Data in this exercise Block Start

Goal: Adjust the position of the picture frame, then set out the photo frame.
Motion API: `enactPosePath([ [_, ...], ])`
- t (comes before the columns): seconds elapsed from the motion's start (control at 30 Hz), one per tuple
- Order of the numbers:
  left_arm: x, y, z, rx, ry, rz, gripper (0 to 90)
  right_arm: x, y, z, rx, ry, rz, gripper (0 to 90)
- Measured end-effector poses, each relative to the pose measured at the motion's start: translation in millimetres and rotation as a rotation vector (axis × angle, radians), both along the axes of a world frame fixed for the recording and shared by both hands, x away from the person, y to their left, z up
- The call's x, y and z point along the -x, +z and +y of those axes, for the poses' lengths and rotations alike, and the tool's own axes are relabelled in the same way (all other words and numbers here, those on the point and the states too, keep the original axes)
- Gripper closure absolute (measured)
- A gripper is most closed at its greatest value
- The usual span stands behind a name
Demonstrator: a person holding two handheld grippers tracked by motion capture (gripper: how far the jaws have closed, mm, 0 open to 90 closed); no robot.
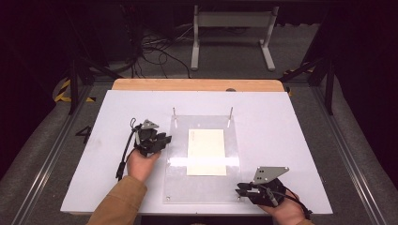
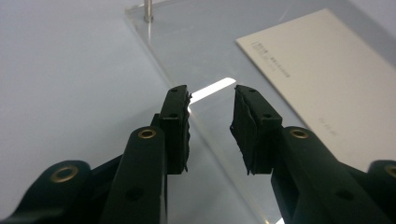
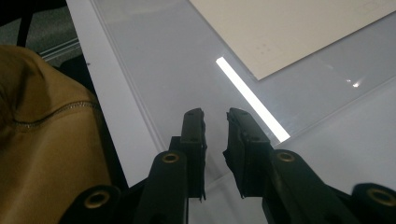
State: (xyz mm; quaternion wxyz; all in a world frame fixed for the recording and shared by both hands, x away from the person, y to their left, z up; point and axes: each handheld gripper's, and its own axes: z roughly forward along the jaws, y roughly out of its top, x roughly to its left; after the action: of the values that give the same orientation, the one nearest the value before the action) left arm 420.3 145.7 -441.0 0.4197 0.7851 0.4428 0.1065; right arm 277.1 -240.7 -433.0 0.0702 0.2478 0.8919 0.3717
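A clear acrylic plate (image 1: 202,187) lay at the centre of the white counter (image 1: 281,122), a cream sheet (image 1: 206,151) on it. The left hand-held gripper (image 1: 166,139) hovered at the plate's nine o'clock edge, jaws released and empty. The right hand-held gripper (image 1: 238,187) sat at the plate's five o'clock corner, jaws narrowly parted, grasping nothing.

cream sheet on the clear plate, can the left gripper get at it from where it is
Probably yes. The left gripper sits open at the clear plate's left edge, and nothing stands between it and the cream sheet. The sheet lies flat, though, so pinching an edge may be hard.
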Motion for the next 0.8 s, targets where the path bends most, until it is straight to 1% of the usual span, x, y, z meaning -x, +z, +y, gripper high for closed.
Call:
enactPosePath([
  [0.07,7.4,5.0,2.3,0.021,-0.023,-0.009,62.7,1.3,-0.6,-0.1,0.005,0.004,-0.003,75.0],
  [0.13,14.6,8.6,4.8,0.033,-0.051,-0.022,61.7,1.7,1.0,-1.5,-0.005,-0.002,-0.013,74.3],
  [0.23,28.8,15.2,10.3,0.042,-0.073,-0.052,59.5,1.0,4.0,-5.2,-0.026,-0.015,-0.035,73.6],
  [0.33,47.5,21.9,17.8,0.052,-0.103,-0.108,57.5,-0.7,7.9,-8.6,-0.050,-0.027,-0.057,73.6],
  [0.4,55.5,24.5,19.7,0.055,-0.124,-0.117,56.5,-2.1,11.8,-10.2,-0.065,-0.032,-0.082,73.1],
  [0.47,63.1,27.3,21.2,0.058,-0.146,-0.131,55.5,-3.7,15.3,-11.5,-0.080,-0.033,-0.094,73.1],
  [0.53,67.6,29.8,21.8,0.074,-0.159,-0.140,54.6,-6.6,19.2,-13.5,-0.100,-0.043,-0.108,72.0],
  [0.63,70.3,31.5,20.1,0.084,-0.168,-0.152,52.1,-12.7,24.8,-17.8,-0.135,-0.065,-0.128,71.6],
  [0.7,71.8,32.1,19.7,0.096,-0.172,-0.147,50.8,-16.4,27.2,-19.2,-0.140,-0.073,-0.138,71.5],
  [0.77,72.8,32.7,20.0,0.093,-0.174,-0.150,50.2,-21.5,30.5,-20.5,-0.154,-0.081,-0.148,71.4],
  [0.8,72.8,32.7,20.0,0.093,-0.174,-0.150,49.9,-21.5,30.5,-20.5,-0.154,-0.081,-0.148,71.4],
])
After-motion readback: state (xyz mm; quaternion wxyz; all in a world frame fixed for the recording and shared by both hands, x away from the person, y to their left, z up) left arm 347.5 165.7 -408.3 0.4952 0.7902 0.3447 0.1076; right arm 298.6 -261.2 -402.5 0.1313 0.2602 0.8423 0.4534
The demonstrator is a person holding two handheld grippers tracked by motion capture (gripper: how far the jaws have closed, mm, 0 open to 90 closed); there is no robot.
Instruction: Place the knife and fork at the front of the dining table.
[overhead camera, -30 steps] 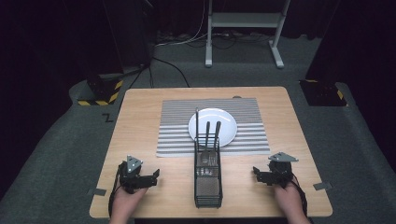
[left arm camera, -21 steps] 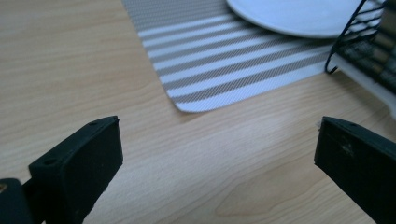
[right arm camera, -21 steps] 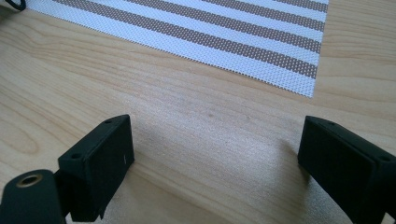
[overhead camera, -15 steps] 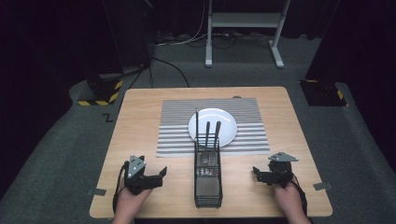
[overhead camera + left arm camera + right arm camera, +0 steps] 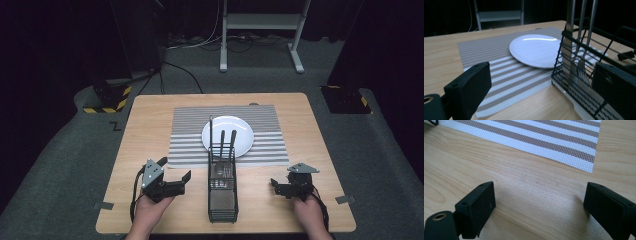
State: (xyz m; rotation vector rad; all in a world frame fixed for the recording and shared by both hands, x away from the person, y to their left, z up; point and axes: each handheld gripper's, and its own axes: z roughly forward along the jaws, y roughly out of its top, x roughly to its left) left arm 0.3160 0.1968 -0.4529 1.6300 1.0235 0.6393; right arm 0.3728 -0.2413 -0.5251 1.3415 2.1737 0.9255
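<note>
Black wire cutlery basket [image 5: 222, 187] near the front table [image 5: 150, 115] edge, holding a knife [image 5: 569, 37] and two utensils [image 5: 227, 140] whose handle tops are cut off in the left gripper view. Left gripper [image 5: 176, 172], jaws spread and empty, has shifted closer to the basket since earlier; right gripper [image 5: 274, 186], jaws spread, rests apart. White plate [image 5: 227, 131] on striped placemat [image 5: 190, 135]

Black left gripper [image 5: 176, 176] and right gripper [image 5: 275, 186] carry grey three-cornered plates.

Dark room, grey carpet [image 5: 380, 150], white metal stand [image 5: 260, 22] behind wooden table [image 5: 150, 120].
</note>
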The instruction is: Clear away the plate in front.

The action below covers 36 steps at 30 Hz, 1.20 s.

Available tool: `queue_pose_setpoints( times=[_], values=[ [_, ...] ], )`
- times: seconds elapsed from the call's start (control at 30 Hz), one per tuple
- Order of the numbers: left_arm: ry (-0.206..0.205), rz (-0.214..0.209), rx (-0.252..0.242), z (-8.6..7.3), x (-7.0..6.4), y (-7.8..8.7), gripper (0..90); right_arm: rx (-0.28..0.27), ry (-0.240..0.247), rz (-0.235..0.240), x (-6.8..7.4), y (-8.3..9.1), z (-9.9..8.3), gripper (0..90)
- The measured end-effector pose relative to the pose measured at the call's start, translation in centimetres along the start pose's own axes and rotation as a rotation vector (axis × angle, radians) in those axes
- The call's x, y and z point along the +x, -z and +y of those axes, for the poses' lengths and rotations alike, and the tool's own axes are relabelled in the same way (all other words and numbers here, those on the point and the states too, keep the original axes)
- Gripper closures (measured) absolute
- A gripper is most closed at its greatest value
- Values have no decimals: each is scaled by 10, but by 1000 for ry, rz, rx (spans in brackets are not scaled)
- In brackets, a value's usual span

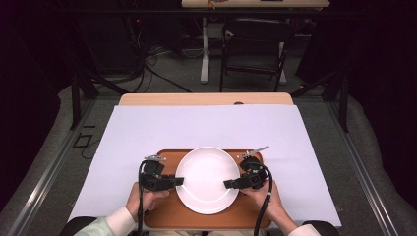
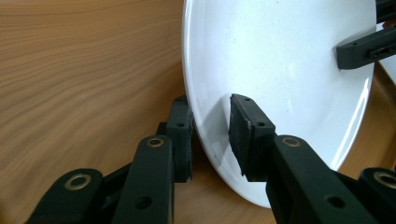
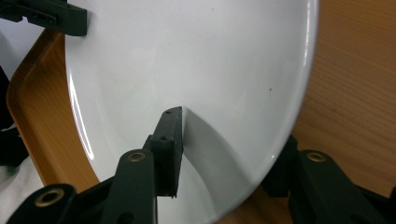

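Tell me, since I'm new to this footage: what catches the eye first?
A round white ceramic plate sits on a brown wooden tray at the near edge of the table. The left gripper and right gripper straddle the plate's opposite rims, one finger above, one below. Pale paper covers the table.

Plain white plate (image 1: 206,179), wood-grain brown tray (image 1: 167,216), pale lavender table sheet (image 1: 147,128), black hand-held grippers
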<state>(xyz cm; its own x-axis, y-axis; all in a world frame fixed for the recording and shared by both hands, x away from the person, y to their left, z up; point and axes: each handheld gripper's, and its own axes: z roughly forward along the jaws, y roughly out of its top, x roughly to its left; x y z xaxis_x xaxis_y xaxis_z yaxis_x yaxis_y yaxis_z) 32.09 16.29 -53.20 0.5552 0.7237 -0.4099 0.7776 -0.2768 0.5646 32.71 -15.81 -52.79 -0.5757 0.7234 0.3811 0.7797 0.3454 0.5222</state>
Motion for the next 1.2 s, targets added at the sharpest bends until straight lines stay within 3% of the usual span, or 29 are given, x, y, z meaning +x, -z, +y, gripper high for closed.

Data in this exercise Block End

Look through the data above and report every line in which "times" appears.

Task result
Available tool: `queue_pose_setpoints( times=[_], values=[ [_, ...] ], )`
- times: seconds elapsed from the call's start (control at 30 Hz), one per tuple

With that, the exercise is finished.